Es ist schwierig, der Entdeckung einen Kredit zuzuweisen. Ulloa 1735 (in Südamerika), Wood 1741, Julius Scaliger 1735 (Italien) können alle diese Ehre beanspruchen. Platin wurde von den präkolumbianischen Indianern in relativ reiner Form verwendet.

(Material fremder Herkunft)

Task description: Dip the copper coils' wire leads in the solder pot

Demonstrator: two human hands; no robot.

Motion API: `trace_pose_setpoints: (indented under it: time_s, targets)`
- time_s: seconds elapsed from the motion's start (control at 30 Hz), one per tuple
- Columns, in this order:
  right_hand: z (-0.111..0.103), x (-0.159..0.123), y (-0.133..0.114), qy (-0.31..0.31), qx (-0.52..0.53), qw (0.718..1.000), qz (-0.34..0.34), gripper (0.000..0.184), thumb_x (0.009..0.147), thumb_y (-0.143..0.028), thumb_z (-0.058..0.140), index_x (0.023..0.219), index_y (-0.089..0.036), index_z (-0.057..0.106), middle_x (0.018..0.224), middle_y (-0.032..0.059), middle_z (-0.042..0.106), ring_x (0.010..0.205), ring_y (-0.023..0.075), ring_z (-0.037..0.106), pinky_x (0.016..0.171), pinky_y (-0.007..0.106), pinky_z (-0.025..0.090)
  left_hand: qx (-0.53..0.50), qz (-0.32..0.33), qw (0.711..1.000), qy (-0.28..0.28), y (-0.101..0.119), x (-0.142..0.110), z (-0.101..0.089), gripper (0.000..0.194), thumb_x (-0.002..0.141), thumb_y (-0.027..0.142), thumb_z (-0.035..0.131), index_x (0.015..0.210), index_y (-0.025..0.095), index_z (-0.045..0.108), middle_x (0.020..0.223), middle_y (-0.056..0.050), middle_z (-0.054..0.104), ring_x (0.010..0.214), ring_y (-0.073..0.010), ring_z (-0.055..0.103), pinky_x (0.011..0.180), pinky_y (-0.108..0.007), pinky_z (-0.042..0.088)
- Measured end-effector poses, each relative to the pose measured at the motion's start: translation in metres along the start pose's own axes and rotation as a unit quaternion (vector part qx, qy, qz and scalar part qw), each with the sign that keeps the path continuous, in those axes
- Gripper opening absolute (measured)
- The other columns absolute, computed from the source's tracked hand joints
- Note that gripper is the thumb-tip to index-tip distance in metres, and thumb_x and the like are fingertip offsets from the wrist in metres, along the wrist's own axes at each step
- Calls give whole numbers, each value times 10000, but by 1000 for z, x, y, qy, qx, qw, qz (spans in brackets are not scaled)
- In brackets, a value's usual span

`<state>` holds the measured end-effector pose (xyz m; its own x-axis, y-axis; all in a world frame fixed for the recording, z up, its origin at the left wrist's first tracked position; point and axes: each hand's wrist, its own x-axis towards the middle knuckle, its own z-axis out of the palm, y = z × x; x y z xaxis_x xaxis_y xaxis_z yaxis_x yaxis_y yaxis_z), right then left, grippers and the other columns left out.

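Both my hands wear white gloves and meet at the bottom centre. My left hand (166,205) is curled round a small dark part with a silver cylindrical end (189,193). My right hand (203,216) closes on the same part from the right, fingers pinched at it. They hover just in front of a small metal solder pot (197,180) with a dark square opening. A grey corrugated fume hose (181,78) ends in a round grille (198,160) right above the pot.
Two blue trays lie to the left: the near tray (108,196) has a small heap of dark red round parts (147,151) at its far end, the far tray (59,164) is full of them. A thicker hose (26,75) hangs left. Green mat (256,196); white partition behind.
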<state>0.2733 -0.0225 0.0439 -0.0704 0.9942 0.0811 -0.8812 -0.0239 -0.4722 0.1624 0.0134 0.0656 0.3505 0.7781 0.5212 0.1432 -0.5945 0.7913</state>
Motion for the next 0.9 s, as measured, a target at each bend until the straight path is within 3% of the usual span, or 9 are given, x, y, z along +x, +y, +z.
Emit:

Elektronenkonfiguration. [Xe] 4f 14 5d 9 6s 1

 

Wortherkunft

„Platin“ kommt vom spanischen Wort “ Platina“ und bedeutet „kleines Silber“.

 

Isotope

In der Natur kommen sechs stabile Isotope von Platin vor (190, 192, 194, 195, 196, 198). Informationen zu drei weiteren Radioisotopen sind verfügbar (191, 193, 197).

 

Eigenschaften

Platin hat einen Schmelzpunkt von 1772 ° C, einen Siedepunkt von 3827 ± 100 ° C, ein spezifisches Gewicht von 21,45 (20 ° C) und eine Wertigkeit von 1, 2, 3 oder 4. Platin ist duktil und formbares silberweißes Metall. Es oxidiert an keiner Temperatur in Luft, obwohl es durch Cyanide, Halogene, Schwefel und ätzende Laugen korrodiert wird. Platin löst sich nicht in Salzsäure oder Salpetersäure, sondern löst sich auf, wenn die beiden Säuren gemischt werden, um Königswasser zu bilden.

 

Verwendet

Platin wird in Schmuck, Draht, zur Herstellung von Tiegeln und Gefäßen für Laborarbeiten, elektrischen Kontakten, Thermoelementen, zur Beschichtung von Gegenständen verwendet, die über einen längeren Zeitraum hohen Temperaturen ausgesetzt sein müssen oder Korrosion widerstehen müssen , sowie in der Zahnmedizin. Platin-Kobalt-Legierungen haben interessante magnetische Eigenschaften. Platin absorbiert bei Raumtemperatur große Mengen Wasserstoff und ergibt diesen bei roter Hitze. Das Metall wird oft als Katalysator verwendet. Der Platindraht glüht im Methanoldampf glühend heiß, wo er als Katalysator wirkt und ihn in Formaldehyd umwandelt. Wasserstoff und Sauerstoff explodieren in Gegenwart von Platin.

 

Wo es zu finden ist

Platin kommt in nativer Form vor, üblicherweise mit geringen Mengen anderer Metalle derselben Gruppe (Osmium, Iridium, Ruthenium, Palladium und Rhodium). Eine weitere Quelle des Metalls ist Sperrylit (PtAs 2 ).

 

Elementklassifizierung

Übergangsmetall

 

Physikalische Platin-Daten

  • Dichte (g / cm³): 21,45
  • Schmelzpunkt (K): 2045
  • Siedepunkt (K): 4100
  • Aussehen: Sehr schweres, weiches, silberweißes Metall
  • Atomradius (pm): 139
  • Atomvolumen (cm³ / mol): 9,10
  • Kovalenter Radius (pm): 130
  • Ionenradius: 65 (+ 4e) 80 (+ 2e)
  • Spezifische Wärme (bei 20 Grad CJ / g Mol): 0,133
  • Schmelzwärme (kJ / mol): 21,76
  • Verdampfungswärme (kJ / mol): ~ 470
  • Debye-Temperatur (K): 230,00
  • Pauling Negativitätszahl: 2.28
  • Erste ionisierende Energie (kJ / mol): 868,1
  • Oxidationsstufen: 4, 2, 0
  • Gitterstruktur: Gesichtszentriert kubisch
  • Gitterkonstante (Å): 3,920

 

Quellen

Dean, John A. „Langes Handbuch der Chemie.“ 15. Ausgabe, McGraw-Hill Professional, 30. Oktober 1998.

„Platin.“ Periodensystem der Elemente, Los Alamos National Laboratory, NNSA des US-Energieministeriums, 2016.

Rumble, John. „CRC Handbook of Chemistry and Physics, 100. Ausgabe.“ CRC Press, 7. Juni 2019.